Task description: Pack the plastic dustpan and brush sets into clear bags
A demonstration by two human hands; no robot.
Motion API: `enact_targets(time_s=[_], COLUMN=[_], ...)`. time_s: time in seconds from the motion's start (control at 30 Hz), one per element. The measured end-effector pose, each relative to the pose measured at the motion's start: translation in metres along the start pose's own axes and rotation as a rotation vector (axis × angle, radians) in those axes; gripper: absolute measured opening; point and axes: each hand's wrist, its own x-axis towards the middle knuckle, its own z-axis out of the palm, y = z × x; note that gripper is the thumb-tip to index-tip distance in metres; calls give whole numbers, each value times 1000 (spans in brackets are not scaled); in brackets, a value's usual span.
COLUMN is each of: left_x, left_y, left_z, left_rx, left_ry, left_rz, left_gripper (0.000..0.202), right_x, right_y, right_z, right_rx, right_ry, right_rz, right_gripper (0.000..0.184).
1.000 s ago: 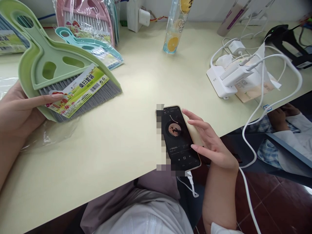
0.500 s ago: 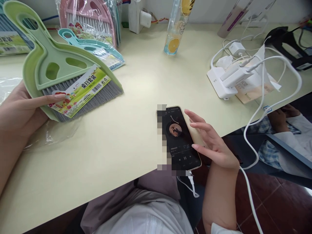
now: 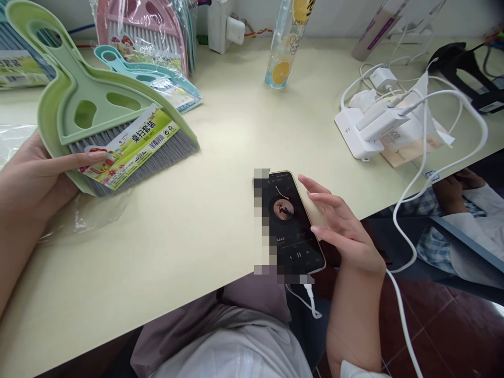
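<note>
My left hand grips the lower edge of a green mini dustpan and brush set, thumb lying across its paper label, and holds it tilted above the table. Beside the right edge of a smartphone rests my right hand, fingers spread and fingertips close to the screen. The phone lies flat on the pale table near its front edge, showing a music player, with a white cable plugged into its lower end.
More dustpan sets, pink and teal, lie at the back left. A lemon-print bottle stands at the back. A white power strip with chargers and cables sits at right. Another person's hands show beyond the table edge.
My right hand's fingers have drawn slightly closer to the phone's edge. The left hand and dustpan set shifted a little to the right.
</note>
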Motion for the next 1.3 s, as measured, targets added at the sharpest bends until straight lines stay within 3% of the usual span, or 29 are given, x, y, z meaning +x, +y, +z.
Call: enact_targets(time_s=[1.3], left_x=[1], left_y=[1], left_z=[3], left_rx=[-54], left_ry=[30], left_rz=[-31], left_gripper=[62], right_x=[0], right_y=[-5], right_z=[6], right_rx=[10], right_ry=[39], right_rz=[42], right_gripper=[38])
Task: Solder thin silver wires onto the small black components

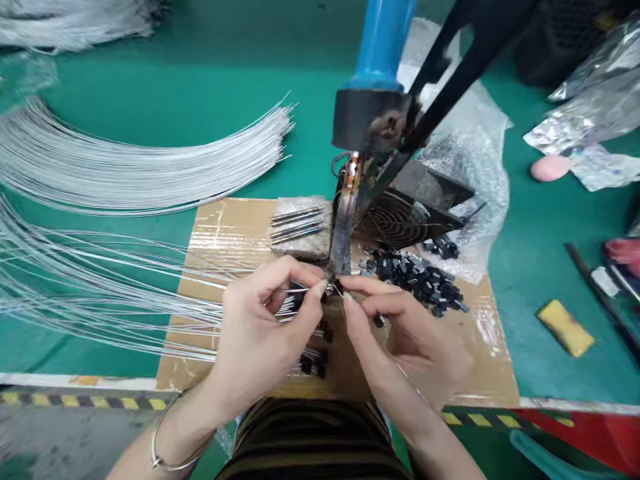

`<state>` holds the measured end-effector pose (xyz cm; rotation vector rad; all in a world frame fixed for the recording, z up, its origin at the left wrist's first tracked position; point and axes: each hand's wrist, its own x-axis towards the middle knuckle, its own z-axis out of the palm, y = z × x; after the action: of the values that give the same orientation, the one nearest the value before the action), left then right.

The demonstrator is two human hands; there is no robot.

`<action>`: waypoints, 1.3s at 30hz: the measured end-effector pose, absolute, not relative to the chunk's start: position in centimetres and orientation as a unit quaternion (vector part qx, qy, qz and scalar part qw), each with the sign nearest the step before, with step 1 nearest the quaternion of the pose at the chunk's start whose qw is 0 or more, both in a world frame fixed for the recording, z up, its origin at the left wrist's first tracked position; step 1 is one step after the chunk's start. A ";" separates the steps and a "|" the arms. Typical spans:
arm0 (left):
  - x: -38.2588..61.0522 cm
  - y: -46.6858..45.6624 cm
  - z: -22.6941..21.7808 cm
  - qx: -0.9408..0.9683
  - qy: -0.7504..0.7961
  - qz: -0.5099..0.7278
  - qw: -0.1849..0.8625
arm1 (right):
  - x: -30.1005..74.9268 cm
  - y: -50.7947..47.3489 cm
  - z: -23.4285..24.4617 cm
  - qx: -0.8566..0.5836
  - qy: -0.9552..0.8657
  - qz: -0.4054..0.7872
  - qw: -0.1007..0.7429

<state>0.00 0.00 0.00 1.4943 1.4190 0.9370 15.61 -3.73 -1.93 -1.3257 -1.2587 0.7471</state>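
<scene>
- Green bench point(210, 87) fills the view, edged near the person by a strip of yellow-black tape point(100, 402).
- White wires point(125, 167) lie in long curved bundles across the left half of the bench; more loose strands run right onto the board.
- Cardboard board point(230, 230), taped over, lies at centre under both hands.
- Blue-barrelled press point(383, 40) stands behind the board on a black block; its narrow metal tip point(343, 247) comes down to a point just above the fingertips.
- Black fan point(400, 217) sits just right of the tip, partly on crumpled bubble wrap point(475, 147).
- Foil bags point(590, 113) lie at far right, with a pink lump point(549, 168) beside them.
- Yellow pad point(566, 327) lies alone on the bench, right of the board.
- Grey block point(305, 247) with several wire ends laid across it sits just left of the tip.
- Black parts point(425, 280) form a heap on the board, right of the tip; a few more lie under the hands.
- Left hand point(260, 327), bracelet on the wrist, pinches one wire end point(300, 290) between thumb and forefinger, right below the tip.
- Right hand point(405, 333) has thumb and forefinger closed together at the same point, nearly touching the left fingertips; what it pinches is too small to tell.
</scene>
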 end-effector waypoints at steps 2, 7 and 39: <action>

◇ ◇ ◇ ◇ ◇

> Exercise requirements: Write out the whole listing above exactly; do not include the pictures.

> Output for this exercise:
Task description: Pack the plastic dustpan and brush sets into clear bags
A demonstration by two human hands; no robot.
Motion API: `enact_targets(time_s=[_], COLUMN=[_], ...)`. time_s: time in seconds from the motion's start (control at 30 Hz), one per element. The measured end-effector pose, each relative to the pose measured at the motion's start: translation in metres along the start pose's own axes and rotation as a rotation vector (axis × angle, radians) in those axes; gripper: absolute measured opening; point and axes: each hand's wrist, its own x-axis towards the middle knuckle, its own z-axis out of the palm, y = z × x; note that gripper is the thumb-tip to index-tip distance in metres; calls give whole numbers, each value times 1000 (spans in brackets are not scaled); in brackets, a value's usual span.
COLUMN is each of: left_x, left_y, left_z, left_rx, left_ry, left_rz, left_gripper (0.000..0.202), right_x, right_y, right_z, right_rx, right_ry, right_rz, right_gripper (0.000..0.184).
1.000 s ago: 
0.500 s ago: 
now: 
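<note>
My left hand grips the lower edge of a green mini dustpan and brush set, thumb lying across its paper label, and holds it tilted above the table. Beside the right edge of a smartphone rests my right hand, fingers spread and fingertips close to the screen. The phone lies flat on the pale table near its front edge, showing a music player, with a white cable plugged into its lower end.
More dustpan sets, pink and teal, lie at the back left. A lemon-print bottle stands at the back. A white power strip with chargers and cables sits at right. Another person's hands show beyond the table edge.
My right hand's fingers have drawn slightly closer to the phone's edge. The left hand and dustpan set shifted a little to the right.
</note>
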Motion for the next 1.3 s, as measured, targets added at the sharpest bends until straight lines stay within 3% of the usual span, or 29 are given, x, y, z meaning +x, +y, +z.
Call: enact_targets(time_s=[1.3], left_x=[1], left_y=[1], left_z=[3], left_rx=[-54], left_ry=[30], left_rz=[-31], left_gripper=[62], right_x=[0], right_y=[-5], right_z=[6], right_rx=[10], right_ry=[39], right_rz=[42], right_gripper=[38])
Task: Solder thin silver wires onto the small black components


`<state>` holds the measured end-effector pose (xyz cm; rotation vector rad; all in a world frame fixed for the recording, z up, its origin at the left wrist's first tracked position; point and axes: each hand's wrist, its own x-axis towards the middle knuckle, its own z-axis out of the palm, y = z × x; after the action: of the values that give the same orientation, the one nearest the value before the action), left then right.

The demonstrator is two human hands; there is no robot.

`<action>`: waypoints, 1.3s at 30hz: the measured end-effector pose, absolute, not relative to the chunk's start: position in centimetres and orientation as a unit quaternion (vector part qx, qy, qz and scalar part qw), each with the sign nearest the step before, with step 1 nearest the quaternion of the pose at the chunk's start whose qw is 0 or more, both in a world frame fixed for the recording, z up, its origin at the left wrist's first tracked position; step 1 is one step after the chunk's start. A ";" separates the steps and a "|" the arms. Typical spans:
arm0 (left):
  - x: -38.2588..61.0522 cm
  - y: -46.6858..45.6624 cm
  - z: -22.6941..21.7808 cm
  - qx: -0.9408..0.9683
  - qy: -0.7504..0.7961
  - qz: -0.5099..0.7278
  - qw: -0.1849..0.8625
arm1 (right):
  - x: -30.1005..74.9268 cm
  - y: -50.7947..47.3489 cm
  - z: -23.4285..24.4617 cm
  - qx: -0.8566..0.5836
  - qy: -0.9552..0.8657
  - qz: -0.4054..0.7872
  - qw: -0.1007..0.7429

<state>0.00 0.00 0.00 1.4943 1.4190 0.9370 15.61 -3.73 -1.93 -1.3257 -1.2587 0.7471</state>
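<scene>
- Green bench point(210, 87) fills the view, edged near the person by a strip of yellow-black tape point(100, 402).
- White wires point(125, 167) lie in long curved bundles across the left half of the bench; more loose strands run right onto the board.
- Cardboard board point(230, 230), taped over, lies at centre under both hands.
- Blue-barrelled press point(383, 40) stands behind the board on a black block; its narrow metal tip point(343, 247) comes down to a point just above the fingertips.
- Black fan point(400, 217) sits just right of the tip, partly on crumpled bubble wrap point(475, 147).
- Foil bags point(590, 113) lie at far right, with a pink lump point(549, 168) beside them.
- Yellow pad point(566, 327) lies alone on the bench, right of the board.
- Grey block point(305, 247) with several wire ends laid across it sits just left of the tip.
- Black parts point(425, 280) form a heap on the board, right of the tip; a few more lie under the hands.
- Left hand point(260, 327), bracelet on the wrist, pinches one wire end point(300, 290) between thumb and forefinger, right below the tip.
- Right hand point(405, 333) has thumb and forefinger closed together at the same point, nearly touching the left fingertips; what it pinches is too small to tell.
</scene>
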 end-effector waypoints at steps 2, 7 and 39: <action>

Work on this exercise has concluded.